# Assignment
Your response should consist of the entire listing, transcribed exactly, with every image left out.

# Material provided
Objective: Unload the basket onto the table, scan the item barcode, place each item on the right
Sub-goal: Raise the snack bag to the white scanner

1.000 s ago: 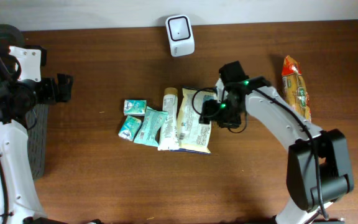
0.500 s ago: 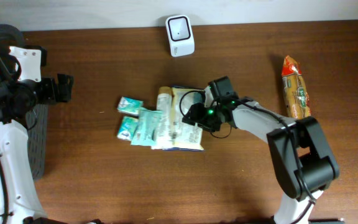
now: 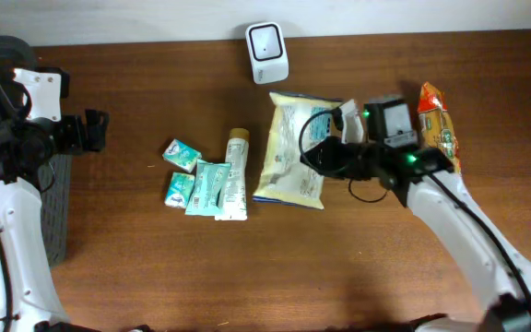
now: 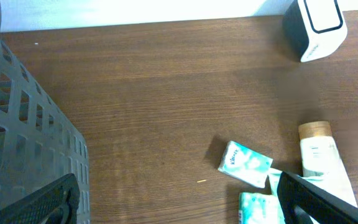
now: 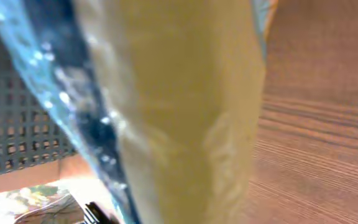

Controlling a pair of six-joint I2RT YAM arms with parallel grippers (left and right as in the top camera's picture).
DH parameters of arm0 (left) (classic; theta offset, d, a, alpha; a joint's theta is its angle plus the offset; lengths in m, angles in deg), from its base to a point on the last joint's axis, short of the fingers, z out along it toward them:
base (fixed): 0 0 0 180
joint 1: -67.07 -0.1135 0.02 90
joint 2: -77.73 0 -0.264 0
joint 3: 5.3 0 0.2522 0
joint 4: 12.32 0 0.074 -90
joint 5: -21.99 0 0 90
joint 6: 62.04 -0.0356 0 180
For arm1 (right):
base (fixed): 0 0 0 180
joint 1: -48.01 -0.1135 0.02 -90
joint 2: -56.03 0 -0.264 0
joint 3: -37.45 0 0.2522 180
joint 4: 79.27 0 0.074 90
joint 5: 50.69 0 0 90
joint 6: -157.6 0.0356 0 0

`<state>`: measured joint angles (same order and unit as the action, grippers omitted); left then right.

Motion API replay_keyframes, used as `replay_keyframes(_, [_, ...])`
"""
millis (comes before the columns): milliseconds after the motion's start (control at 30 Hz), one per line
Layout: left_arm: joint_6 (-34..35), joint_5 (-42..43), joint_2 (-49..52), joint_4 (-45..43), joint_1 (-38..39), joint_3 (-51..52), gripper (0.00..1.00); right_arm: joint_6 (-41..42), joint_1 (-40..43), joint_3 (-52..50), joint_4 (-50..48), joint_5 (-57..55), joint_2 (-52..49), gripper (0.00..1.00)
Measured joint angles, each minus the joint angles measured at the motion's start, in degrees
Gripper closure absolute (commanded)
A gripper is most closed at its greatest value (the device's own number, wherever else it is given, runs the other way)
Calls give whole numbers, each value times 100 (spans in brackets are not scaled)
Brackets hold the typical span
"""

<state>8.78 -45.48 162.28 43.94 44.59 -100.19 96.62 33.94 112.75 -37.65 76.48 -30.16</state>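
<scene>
Right fingers (image 3: pixel 324 159): pressed together, pinching the right edge of the yellow snack bag (image 3: pixel 291 148). In my right wrist view the bag (image 5: pixel 179 112) fills the frame, blurred; no barcode legible.

Bag position: mid-bench, printed back face up, top edge just below the white barcode scanner (image 3: pixel 267 40) at the far edge, not touching it.

Left fingers (image 4: pixel 316 198): spread wide, nothing between them, off at the left beside the dark mesh basket (image 4: pixel 30 143).

Left of the bag, apart from it: a cream tube (image 3: pixel 236 175) with a tan cap, and three teal tissue packs (image 3: pixel 192 180) clustered against it.

An orange snack pack (image 3: pixel 439 124) lies at the right of the brown wooden bench (image 3: pixel 155 83).
</scene>
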Motion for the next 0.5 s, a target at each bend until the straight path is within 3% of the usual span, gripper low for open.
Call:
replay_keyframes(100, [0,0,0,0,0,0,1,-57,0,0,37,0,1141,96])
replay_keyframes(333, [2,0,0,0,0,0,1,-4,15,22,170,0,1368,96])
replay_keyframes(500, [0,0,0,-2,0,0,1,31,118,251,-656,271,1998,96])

# Solution to the problem
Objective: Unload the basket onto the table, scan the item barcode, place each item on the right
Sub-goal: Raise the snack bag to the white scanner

1.000 s ago: 
0.500 s ago: 
now: 
now: 
now: 

Controlling a pair of six-joint I2RT YAM arms with parallel grippers (left and right as in the top camera's picture).
DH parameters of arm0 (left) (classic; theta offset, d, a, alpha; a joint's theta is its angle plus the offset; lengths in m, angles in deg), from its base to a point on the last joint's axis, short of the fingers, z out along it toward them:
base (fixed): 0 0 0 180
joint 1: -67.07 -0.1135 0.02 90
joint 2: -77.73 0 -0.264 0
joint 3: 5.3 0 0.2522 0
joint 4: 12.32 0 0.074 -90
joint 5: -21.99 0 0 90
joint 6: 62.04 -0.0356 0 180
For arm1 (right):
base (fixed): 0 0 0 180
joint 1: -48.01 -0.1135 0.02 -90
joint 2: -56.03 0 -0.264 0
joint 3: -37.45 0 0.2522 180
joint 4: 79.27 0 0.074 90
joint 5: 50.69 0 0 90
joint 6: -157.6 0.0356 0 0

`<state>`: measured joint angles (same order and unit as the action, grippers omitted); left then right.

Motion API replay_keyframes, used as `replay_keyframes(_, [_, ...])`
"""
millis (comes before the columns): milliseconds after the motion's start (control at 30 Hz), one per line
Layout: left_arm: joint_6 (-34..35), joint_5 (-42..43), joint_2 (-49..52), joint_4 (-45..43), joint_1 (-38..39), joint_3 (-51..52), gripper (0.00..1.00); right_arm: joint_6 (-41..42), joint_1 (-40..43), joint_3 (-52..50), joint_4 (-50..48), joint_5 (-57..55), joint_2 (-52..49), gripper (0.00..1.00)
Measured joint angles, each minus the joint angles measured at the motion's start, in degrees
Gripper closure absolute (commanded)
A gripper is most closed at its greatest value (the device's own number, wherever else it is given, runs the other way)
Calls give whole numbers, each value times 100 (spans in brackets are not scaled)
Brackets hold the typical span
"""

<state>8.78 -45.48 162.28 43.94 44.59 -100.19 96.62 33.94 112.75 -37.65 76.48 -30.16</state>
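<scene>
Right fingers (image 3: pixel 324 159): pressed together, pinching the right edge of the yellow snack bag (image 3: pixel 291 148). In my right wrist view the bag (image 5: pixel 179 112) fills the frame, blurred; no barcode legible.

Bag position: mid-bench, printed back face up, top edge just below the white barcode scanner (image 3: pixel 267 40) at the far edge, not touching it.

Left fingers (image 4: pixel 316 198): spread wide, nothing between them, off at the left beside the dark mesh basket (image 4: pixel 30 143).

Left of the bag, apart from it: a cream tube (image 3: pixel 236 175) with a tan cap, and three teal tissue packs (image 3: pixel 192 180) clustered against it.

An orange snack pack (image 3: pixel 439 124) lies at the right of the brown wooden bench (image 3: pixel 155 83).
</scene>
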Motion for the next 0.5 s, a target at each bend until the straight path is within 3% of the usual span, gripper low for open.
Call:
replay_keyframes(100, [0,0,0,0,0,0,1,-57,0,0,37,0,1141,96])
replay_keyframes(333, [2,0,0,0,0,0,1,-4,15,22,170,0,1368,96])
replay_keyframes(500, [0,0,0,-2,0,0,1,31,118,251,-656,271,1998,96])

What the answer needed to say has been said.